EXERCISE PROMPT: Once you have read the data below, write it all out exactly.

Stored data:
+ + + +

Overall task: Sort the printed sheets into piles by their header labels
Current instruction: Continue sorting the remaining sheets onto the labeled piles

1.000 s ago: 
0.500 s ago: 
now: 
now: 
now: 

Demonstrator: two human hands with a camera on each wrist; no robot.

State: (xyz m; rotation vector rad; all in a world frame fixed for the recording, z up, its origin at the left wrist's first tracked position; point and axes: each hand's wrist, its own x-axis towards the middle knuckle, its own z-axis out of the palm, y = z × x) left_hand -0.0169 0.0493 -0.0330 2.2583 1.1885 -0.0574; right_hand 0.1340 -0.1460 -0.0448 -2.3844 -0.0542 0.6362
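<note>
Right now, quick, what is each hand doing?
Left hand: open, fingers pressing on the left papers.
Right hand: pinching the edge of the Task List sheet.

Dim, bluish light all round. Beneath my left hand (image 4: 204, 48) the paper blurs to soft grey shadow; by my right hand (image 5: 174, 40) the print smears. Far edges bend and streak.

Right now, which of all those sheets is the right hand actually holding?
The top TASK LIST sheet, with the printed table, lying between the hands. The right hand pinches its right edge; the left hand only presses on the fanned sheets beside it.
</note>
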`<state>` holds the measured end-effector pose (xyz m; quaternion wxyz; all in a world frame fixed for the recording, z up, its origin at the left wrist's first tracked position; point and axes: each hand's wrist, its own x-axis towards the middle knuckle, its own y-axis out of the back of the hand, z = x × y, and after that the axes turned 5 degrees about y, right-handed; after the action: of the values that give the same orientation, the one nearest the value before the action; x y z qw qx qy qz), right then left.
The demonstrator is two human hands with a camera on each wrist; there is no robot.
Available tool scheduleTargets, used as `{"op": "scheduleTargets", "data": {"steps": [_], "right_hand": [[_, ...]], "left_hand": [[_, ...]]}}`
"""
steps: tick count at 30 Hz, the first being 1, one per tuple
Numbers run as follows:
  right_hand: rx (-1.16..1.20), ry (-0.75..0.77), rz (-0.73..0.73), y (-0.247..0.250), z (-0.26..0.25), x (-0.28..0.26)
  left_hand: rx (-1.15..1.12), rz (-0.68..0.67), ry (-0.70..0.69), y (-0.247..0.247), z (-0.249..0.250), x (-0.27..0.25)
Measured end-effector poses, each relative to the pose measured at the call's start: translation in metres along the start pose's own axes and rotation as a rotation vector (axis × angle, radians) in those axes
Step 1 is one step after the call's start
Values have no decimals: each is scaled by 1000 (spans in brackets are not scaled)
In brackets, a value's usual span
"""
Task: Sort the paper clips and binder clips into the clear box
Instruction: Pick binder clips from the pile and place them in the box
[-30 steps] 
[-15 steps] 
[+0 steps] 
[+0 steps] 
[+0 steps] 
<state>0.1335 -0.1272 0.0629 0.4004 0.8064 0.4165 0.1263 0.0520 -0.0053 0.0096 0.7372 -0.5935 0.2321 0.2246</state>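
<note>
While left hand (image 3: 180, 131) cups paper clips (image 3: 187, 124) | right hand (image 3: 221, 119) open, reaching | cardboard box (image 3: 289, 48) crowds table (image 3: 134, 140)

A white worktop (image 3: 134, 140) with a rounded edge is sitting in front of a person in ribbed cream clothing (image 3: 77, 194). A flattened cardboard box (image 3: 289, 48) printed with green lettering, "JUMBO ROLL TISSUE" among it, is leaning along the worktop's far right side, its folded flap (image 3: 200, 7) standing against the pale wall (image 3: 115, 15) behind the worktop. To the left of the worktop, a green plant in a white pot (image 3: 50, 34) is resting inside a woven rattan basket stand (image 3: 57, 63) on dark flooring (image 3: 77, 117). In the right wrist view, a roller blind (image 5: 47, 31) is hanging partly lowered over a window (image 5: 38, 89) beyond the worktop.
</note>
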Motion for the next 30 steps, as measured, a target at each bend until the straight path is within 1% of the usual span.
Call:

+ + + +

OUTPUT OF THE EXERCISE:
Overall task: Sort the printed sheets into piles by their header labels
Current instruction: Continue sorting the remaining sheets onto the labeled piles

1.000 s ago: 
0.500 s ago: 
now: 
now: 
now: 

Demonstrator: two human hands with a camera on each wrist; no robot.

State: (xyz m; rotation vector rad; all in a world frame fixed for the recording, z up, its origin at the left wrist's first tracked position; point and axes: each hand's wrist, its own x-axis towards the middle knuckle, its own z-axis out of the palm, y = z × x) left_hand -0.0169 0.0493 -0.0330 2.2583 1.1885 -0.0574; right_hand 0.1340 -0.1460 -0.0448 -2.3844 -0.0542 0.6362
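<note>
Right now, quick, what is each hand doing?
Left hand: open, fingers pressing on the left papers.
Right hand: pinching the edge of the Task List sheet.

Dim, bluish light all round. Beneath my left hand (image 4: 204, 48) the paper blurs to soft grey shadow; by my right hand (image 5: 174, 40) the print smears. Far edges bend and streak.

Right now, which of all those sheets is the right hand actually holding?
The top TASK LIST sheet, with the printed table, lying between the hands. The right hand pinches its right edge; the left hand only presses on the fanned sheets beside it.
</note>
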`<state>` holds the measured end-effector pose (xyz m; quaternion wxyz; all in a world frame fixed for the recording, z up, its origin at the left wrist's first tracked position; point and axes: each hand's wrist, its own x-axis towards the middle knuckle, its own y-axis out of the back of the hand, z = x × y, and after that the axes turned 5 degrees about y, right-handed; after the action: of the values that give the same orientation, the one nearest the value before the action; x y z qw qx qy qz), right then left.
The demonstrator is two human hands with a camera on each wrist; there is no robot.
Available tool scheduleTargets, used as `{"op": "scheduleTargets", "data": {"steps": [_], "right_hand": [[_, ...]], "left_hand": [[_, ...]]}}`
"""
steps: tick count at 30 Hz, the first being 1, one per tuple
Numbers run as follows:
  right_hand: rx (-1.16..1.20), ry (-0.75..0.77), rz (-0.73..0.73), y (-0.247..0.250), z (-0.26..0.25), x (-0.28..0.26)
  left_hand: rx (-1.15..1.12), rz (-0.68..0.67), ry (-0.70..0.69), y (-0.247..0.247), z (-0.249..0.250), x (-0.27..0.25)
Measured end-effector poses, each relative to the pose measured at the call's start: translation in metres along the start pose's own axes and rotation as a rotation vector (axis × angle, radians) in those axes
Step 1 is one step after the call's start
Values have no decimals: each is scaled by 1000 (spans in brackets are not scaled)
In brackets, a value's usual span
"""
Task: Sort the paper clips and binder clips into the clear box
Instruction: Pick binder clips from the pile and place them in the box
[-30 steps] 
[-15 steps] 
[+0 steps] 
[+0 steps] 
[+0 steps] 
<state>0.1335 -0.1272 0.0629 0.4004 0.8064 0.4165 0.1263 0.0520 -0.0053 0.0096 0.7372 -0.5935 0.2321 0.2246</state>
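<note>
While left hand (image 3: 180, 131) cups paper clips (image 3: 187, 124) | right hand (image 3: 221, 119) open, reaching | cardboard box (image 3: 289, 48) crowds table (image 3: 134, 140)

A white worktop (image 3: 134, 140) with a rounded edge is sitting in front of a person in ribbed cream clothing (image 3: 77, 194). A flattened cardboard box (image 3: 289, 48) printed with green lettering, "JUMBO ROLL TISSUE" among it, is leaning along the worktop's far right side, its folded flap (image 3: 200, 7) standing against the pale wall (image 3: 115, 15) behind the worktop. To the left of the worktop, a green plant in a white pot (image 3: 50, 34) is resting inside a woven rattan basket stand (image 3: 57, 63) on dark flooring (image 3: 77, 117). In the right wrist view, a roller blind (image 5: 47, 31) is hanging partly lowered over a window (image 5: 38, 89) beyond the worktop.
</note>
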Motion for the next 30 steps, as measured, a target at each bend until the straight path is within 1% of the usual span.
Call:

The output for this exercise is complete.